I can finally be authentic and write about something I know a lot about! The promise in the title of today’s article is TRUE in my own life! So I can actually help you today!
As you know, and I’ve humbly hinted at once (or possibly twice?), people in over fifty countries have read my online writing!
Join people in over fifty countries who read this!
Let me share my formula (”Patint1” Pending) for how to get strangers to like you, too, even though physical (what do you call those who aren’t online?) people in your life find you (very!) annoying!
First, a story to illustrate the process.
You can read the first half of the story HERE. (Bonus: You can also read a helpful analysis of how to know if you are a Christian, based on the type of cigarette or weed you smoke there!) In that helpful article, I begin by explaining my magnetism, noting that I followed (what seemed to be) God’s nudge to sew some pants.

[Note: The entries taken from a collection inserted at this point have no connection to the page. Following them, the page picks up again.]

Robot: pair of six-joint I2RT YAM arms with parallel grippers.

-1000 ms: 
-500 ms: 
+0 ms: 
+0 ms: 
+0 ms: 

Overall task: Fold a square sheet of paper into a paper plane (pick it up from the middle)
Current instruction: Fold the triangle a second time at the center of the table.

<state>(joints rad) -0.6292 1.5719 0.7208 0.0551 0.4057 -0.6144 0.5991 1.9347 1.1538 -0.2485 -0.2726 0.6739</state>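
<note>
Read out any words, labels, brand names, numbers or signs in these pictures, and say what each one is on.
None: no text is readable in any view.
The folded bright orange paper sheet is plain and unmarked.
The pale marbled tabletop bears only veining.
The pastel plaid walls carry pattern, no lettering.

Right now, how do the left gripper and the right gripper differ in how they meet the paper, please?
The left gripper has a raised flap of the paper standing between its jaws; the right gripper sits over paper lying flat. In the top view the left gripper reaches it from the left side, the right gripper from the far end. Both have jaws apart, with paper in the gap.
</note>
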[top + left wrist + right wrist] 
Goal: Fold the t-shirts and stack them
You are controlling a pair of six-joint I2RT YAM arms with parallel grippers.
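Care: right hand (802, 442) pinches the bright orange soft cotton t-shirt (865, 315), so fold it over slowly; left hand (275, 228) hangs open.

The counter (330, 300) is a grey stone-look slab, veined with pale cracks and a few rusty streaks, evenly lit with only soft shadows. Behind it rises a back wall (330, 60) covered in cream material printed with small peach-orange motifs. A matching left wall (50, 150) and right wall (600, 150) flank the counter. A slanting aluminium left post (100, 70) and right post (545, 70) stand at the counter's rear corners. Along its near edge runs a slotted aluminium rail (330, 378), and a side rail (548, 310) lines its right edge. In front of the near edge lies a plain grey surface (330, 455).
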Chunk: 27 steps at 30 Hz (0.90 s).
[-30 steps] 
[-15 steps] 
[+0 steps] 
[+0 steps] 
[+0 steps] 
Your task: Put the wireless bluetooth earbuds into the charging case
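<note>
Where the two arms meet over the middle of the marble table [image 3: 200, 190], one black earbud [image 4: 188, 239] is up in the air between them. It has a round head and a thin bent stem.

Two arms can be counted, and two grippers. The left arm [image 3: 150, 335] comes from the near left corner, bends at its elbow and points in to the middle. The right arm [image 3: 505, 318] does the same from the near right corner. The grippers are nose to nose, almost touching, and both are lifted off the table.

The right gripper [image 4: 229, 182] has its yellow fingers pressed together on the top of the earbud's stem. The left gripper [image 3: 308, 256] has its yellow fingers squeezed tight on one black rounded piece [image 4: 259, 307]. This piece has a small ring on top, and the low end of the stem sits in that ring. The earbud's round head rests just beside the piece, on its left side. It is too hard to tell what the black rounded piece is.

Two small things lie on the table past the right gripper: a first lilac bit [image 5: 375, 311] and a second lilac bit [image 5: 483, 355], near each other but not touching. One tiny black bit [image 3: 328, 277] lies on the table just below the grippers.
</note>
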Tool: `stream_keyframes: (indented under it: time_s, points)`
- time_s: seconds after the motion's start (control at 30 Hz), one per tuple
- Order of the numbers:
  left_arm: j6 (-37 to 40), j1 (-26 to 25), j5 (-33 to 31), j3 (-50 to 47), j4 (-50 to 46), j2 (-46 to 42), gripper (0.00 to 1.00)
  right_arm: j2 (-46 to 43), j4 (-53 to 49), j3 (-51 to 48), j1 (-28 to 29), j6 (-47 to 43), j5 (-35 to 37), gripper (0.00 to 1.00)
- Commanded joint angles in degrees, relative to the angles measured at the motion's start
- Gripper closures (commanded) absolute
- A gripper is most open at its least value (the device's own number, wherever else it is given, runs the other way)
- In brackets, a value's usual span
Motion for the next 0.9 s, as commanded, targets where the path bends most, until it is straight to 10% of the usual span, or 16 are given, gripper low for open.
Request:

I ended up making doggy pants.

And now, without further ado, here is more of that story of the clerk and me at Tim Hortons.
After these initial discussions between the clerk at Tim Hortons and me, it seemed that God wasn’t finished speaking to him yet, but I had some pressing paperwork to do. I’m busy! Would I trust Him to interrupt my more essential tasks again?
It started when I realized that their staff had burned my bagel.
I could eat a bagel, slightly dark at the edges.
Tell them it seemed God was saying.
Really? How rude! Plus, I already had one (successful!) interaction in which it seemed God somehow fed this young man a crumb.
“Why did I have to ruin it by criticizing the food and be a loser again, God?” I wondered.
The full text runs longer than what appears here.